Le SDI rappelle tout d’abord que, pour les entreprises, la poste n’est pas un service accessoire mais un maillon essentiel de leur activité. Pour nombre d’entre elles, les effets de la grève sont concrets et immédiats.
Tout d’abord, les factures qui n’arrivent pas engendrent des retards de paiement. Chaque jour de blocage se traduit en pertes réelles. « Quand une facture n’arrive pas ou qu’un paiement est retardé, ce n’est pas neutre : ce sont des trésoreries déjà fragiles qui sont directement mises sous pression », explique Daniel Cauwel, Président du SDI et membre de Brupartners – Entrepreneurs Indépendants.

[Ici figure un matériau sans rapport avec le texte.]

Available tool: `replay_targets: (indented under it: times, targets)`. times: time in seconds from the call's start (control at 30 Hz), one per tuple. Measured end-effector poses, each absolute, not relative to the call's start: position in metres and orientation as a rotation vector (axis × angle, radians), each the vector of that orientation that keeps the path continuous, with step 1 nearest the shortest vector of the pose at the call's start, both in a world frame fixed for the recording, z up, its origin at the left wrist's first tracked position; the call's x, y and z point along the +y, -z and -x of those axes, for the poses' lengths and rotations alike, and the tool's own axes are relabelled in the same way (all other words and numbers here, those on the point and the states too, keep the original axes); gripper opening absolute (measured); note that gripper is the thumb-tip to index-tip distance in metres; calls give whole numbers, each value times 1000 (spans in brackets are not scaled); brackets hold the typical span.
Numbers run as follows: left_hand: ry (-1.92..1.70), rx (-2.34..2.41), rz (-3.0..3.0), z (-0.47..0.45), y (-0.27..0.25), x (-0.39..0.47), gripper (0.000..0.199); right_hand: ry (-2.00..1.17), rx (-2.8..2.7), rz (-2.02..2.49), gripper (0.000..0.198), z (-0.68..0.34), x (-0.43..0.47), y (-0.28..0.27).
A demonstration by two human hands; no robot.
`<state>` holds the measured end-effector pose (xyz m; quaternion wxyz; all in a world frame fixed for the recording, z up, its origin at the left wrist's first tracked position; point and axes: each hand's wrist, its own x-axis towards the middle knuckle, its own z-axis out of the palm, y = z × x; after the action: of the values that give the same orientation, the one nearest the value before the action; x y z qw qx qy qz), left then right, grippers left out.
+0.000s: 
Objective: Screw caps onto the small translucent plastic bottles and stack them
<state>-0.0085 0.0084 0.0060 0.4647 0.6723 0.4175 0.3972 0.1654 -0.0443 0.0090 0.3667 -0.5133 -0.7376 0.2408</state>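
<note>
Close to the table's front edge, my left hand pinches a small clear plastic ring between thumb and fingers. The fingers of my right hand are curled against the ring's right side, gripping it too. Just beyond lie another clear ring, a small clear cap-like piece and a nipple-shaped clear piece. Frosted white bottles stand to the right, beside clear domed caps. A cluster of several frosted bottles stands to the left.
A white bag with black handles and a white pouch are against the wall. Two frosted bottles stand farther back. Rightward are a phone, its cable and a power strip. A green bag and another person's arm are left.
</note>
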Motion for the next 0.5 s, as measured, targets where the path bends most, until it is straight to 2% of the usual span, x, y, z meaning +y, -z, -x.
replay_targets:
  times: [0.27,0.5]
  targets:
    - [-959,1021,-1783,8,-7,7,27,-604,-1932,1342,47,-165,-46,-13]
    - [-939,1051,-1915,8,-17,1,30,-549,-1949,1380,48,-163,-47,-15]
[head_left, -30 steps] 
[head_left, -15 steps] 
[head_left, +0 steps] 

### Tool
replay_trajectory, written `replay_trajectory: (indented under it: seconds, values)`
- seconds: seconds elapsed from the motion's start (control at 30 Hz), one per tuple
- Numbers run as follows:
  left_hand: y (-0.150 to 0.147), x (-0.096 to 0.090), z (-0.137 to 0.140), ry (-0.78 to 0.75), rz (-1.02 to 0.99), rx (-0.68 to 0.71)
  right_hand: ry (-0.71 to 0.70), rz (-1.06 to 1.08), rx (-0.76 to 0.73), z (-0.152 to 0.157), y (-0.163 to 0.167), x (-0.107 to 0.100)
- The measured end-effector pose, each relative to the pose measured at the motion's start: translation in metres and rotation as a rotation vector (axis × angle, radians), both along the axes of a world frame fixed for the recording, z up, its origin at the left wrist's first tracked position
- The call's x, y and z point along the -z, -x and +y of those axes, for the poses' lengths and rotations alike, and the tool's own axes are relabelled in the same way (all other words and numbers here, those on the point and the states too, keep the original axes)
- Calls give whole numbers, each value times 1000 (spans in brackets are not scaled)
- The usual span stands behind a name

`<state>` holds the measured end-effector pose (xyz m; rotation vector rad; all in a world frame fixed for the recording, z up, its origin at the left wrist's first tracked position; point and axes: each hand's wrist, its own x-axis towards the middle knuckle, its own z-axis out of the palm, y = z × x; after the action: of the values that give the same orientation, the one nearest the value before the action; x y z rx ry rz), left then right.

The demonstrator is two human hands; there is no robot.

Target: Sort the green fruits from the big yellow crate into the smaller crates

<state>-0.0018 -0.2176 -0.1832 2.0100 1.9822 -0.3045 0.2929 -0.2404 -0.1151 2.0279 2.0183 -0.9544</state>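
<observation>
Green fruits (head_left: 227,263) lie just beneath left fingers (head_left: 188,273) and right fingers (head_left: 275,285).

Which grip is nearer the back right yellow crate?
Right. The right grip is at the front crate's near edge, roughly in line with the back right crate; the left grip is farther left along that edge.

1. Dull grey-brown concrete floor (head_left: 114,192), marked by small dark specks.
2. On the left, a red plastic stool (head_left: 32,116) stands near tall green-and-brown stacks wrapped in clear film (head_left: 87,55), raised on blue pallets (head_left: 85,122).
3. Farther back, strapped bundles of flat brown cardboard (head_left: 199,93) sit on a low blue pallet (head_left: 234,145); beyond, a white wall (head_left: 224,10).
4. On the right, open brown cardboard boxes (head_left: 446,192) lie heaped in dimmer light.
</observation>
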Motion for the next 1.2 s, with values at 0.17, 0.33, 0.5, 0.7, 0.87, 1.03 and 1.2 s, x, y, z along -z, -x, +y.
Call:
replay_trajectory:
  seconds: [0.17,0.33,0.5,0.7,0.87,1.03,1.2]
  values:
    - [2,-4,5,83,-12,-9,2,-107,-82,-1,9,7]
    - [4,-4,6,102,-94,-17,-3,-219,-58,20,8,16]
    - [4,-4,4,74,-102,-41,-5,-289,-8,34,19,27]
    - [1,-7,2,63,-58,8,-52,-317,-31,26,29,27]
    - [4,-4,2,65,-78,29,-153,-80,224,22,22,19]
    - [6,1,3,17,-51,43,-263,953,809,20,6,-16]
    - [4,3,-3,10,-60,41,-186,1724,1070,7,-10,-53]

D’autre part, les livraisons perturbées sont synonymes de clients insatisfaits, voire perdus. Or, contrairement aux grandes structures, les PME ne disposent pas de solutions de remplacement simples. Le recours à des services privés engendre des coûts supplémentaires difficilement absorbables dans un contexte déjà tendu. « Si les grandes entreprises peuvent absorber ce type de perturbation, les indépendants, eux, n’ont pas cette marge. Chaque jour de blocage est impactant », rappelle Daniel Cauwel.
Enfin, les documents administratifs bloqués exposent directement les indépendants à des pénalités : courriers de l’administration reçus trop tard, documents sociaux non transmis à temps ou encore échéances judiciaires impossibles à respecter…
Au-delà de l’urgence, le SDI met en garde contre une perte de confiance durable envers les services postaux. « On demande aux entrepreneurs d’être en permanence résilients. Mais il arrive un moment où ce sont les services essentiels qui doivent aussi garantir leur fiabilité », clame Daniel Cauwel.
Le SDI appelle à une sortie rapide de crise et à la mise en place de garanties concrètes pour éviter que les entreprises continuent à être pénalisées. « Les indépendants ne peuvent pas être les victimes collatérales d’un blocage qui dure. À ce stade, il ne s’agit plus d’un désagrément, mais d’un véritable problème économique », conclut Daniel Cauwel.